Mohammad Ali Taheri, the founder of the banned Erfan-e Halgheh spiritual group, went on hunger strike on September 19 to protest his continued imprisonment despite completing his five-year prison sentence in February 2016. His lawyer, Mahmoud Alizadeh Tabatabaee, was informed that Taheri fell into a coma on October 18 and was transferred to Baghiatollah Hospital, but when family members tried to visit him, they were told he was not there.
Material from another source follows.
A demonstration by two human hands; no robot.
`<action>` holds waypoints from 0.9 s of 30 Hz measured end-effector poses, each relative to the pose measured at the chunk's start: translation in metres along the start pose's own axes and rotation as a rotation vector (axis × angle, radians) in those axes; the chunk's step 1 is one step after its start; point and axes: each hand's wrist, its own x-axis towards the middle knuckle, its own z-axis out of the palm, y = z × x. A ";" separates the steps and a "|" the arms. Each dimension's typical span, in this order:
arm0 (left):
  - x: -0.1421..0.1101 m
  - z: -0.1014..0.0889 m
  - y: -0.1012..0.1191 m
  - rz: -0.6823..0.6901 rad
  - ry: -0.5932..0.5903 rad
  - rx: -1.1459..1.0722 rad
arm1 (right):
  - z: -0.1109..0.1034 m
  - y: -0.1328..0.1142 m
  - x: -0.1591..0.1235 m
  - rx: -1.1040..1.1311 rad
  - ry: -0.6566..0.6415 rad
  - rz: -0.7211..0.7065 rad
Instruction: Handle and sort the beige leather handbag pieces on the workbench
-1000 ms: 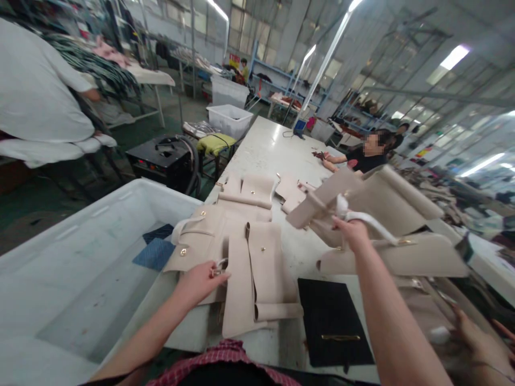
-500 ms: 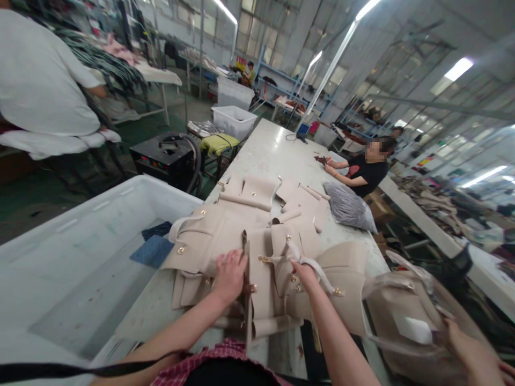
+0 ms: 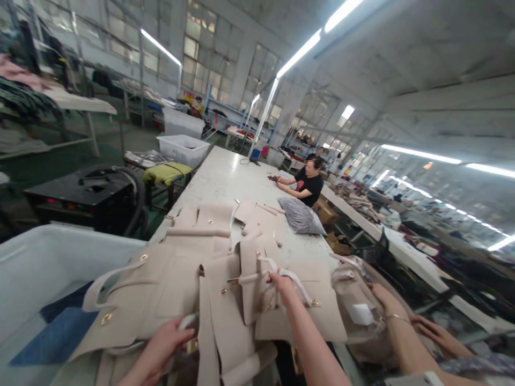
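Note:
A stack of beige leather handbag pieces (image 3: 177, 289) with gold studs lies across the white table (image 3: 225, 177), partly lifted at the near edge. My left hand (image 3: 161, 343) is at the bottom of the view, shut on a beige strap beside a gold fitting. My right hand (image 3: 284, 284) grips a white-wrapped bag handle (image 3: 293, 281) on top of the pile. Further beige pieces (image 3: 257, 214) lie beyond them. The pile hides the near table edge.
A white plastic bin (image 3: 60, 252) holding blue quilted pieces (image 3: 52, 332) stands to the left. A co-worker's hands (image 3: 402, 316) hold a plastic-wrapped bag (image 3: 358, 316) at the right. A grey sack (image 3: 301, 217) lies on the table, and a seated person (image 3: 309, 185) works beyond it.
The view has swung left and back. My left hand has dropped toward the bottom edge and the beige pieces have risen nearer me. My right hand stays on the handle.

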 end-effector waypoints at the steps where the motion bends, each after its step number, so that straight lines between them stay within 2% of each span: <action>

In a post published on his Facebook page on October 19, Tabatabaee said he had no “reliable information” about his client’s condition and said there was no legal justification for Taheri’s continued incarceration.
Mohammad Ali Taheri, who also taught at Tehran University, was practicing a form of alternative medicine based on spirituality when he was arrested on May 4, 2010 and charged with “insulting the sacred,” “immoral contact with women,” and “carrying out illegal medical procedures.” He was sentenced to five years in prison, 74 lashes, and fined nine billion rials (approximately $300,000). Four years later he was re-interrogated about his books and sentenced to death for spreading “corruption on earth.”
Iran’s security establishment has come down hard on Taheri and supporters of Erfan-e Halgheh, viewing it and any other alternative belief system, especially those seeking converts, as a threat to the prevailing Shia order.